Maple Leaf shares plunge as Shanghai city tightens rules on operating international schools

China Maple Leaf Educational Systems Ltd.’s shares plunged to their lowest in six months, amid concerns that the country’s largest operator of private international schools may be affected by an October 19 move by Shanghai’s city officials to tighten education policy in the city.

Maple Leaf’s shares fell for the fourth day, tumbling as much as 7 per cent to HK$5.22 on the Hong Kong stock exchange, their lowest intraday low since April.

Foreign companies that manage schools on the mainland are limited to operating kindergartens and upper secondary schools, according to an October 19 held by the Shanghai Municipal Education Commission, which was confirmed by the commission’s WeChat account.

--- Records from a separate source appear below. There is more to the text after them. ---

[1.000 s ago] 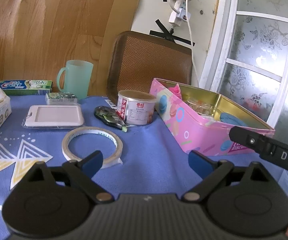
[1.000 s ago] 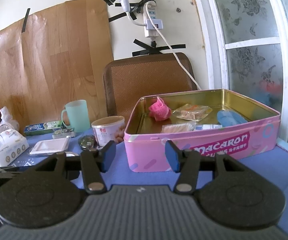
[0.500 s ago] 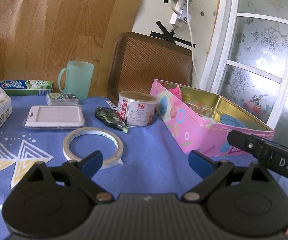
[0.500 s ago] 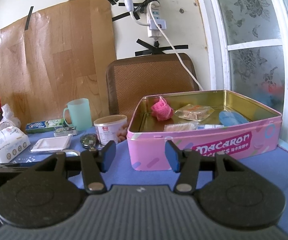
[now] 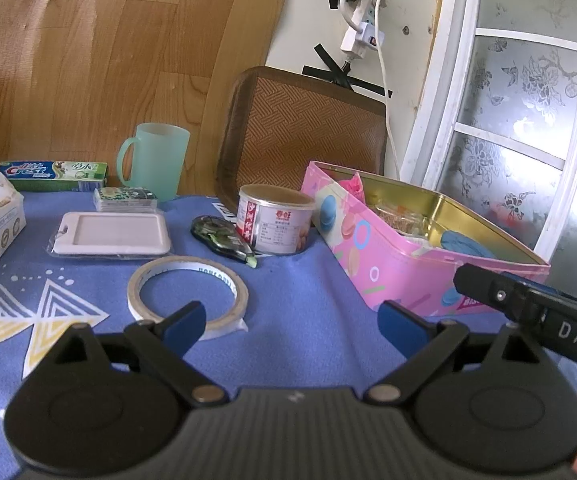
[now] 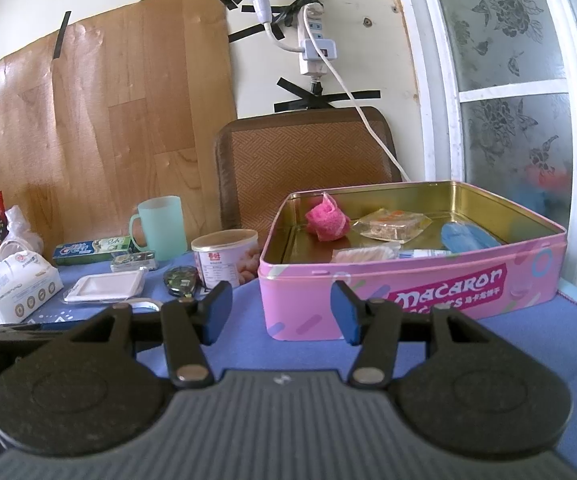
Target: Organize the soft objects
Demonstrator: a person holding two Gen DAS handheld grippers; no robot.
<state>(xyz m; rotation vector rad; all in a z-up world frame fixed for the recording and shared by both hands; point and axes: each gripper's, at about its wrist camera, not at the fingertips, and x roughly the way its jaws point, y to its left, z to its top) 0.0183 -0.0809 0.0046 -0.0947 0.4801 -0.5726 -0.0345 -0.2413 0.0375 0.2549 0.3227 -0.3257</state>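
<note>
2 grippers, both empty with fingers spread: left gripper (image 5: 291, 318) near tape roll (image 5: 187, 294); right gripper (image 6: 282, 312) before pink tin (image 6: 412, 288) on counter (image 5: 308, 300), pink soft ball (image 6: 325, 224) inside, beyond fingers.

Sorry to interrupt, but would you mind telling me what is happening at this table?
A person is sorting soft items into the pink tin, which holds a pink scrunchie, a wrapped snack and a blue item. Both the left tool and the right tool are open and empty, hovering over the blue tablecloth.
</note>
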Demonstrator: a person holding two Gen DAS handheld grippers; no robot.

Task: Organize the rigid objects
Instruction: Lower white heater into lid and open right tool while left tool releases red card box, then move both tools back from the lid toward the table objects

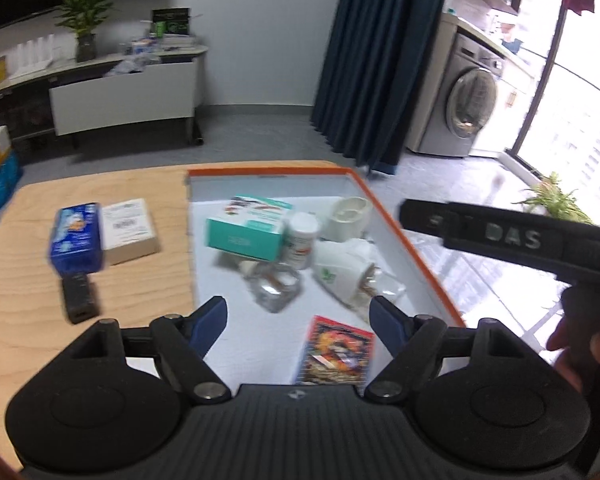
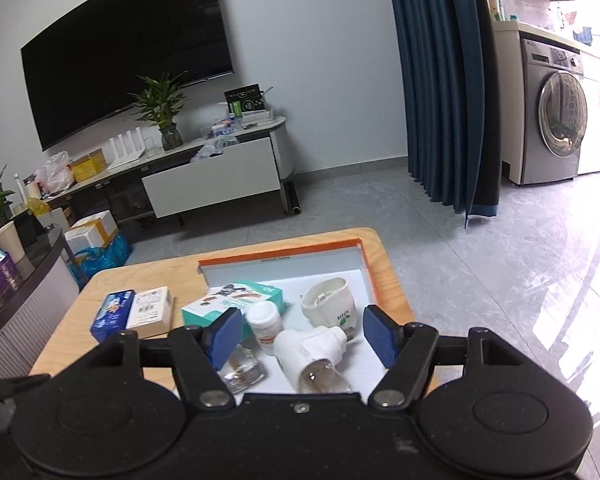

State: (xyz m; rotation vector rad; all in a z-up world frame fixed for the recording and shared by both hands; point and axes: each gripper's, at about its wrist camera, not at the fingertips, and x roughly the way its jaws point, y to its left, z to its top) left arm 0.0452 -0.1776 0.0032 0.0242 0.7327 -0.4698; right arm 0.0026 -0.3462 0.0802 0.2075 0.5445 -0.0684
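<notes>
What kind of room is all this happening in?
Most likely a home living room that opens onto a laundry corner: a big wall-mounted television, a washing machine beside a dark blue curtain, and a low wooden table.

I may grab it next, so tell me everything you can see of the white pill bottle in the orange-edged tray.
The pill bottle is a small white plastic-looking cylinder with a white cap and an orange-printed label, its text unreadable. It seems to lean inside the tray, against the teal box, with the white lamp socket beside it. Neither gripper touches it.
</notes>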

These joint-venture operators are not allowed to operate primary and lower secondary classes outside China’s public education curriculum, the commission said, in statement reaffirming the country’s “educational sovereignty.”

The government is studying to “further regulating” the private schools, according to the statement.

“There could be short term impact as investors are very risk sensitive at this moment when the market is volatile,” said Eugene Mak, an analyst at China Merchants Securities.

He said it is too early to say the actual influence on the schools and need to wait until more details to be announced.

Dalian-based Maple Leaf offers international education for over 17,700 students from preschool to upper secondary school (K12) in 11 Chinese cities.

All of its high school graduates are sent to universities abroad, with about 70 per cent of them going to Canada.

It opened Maple Leaf International High School in Shanghai in 2013, serving students aged 16 to 18 years.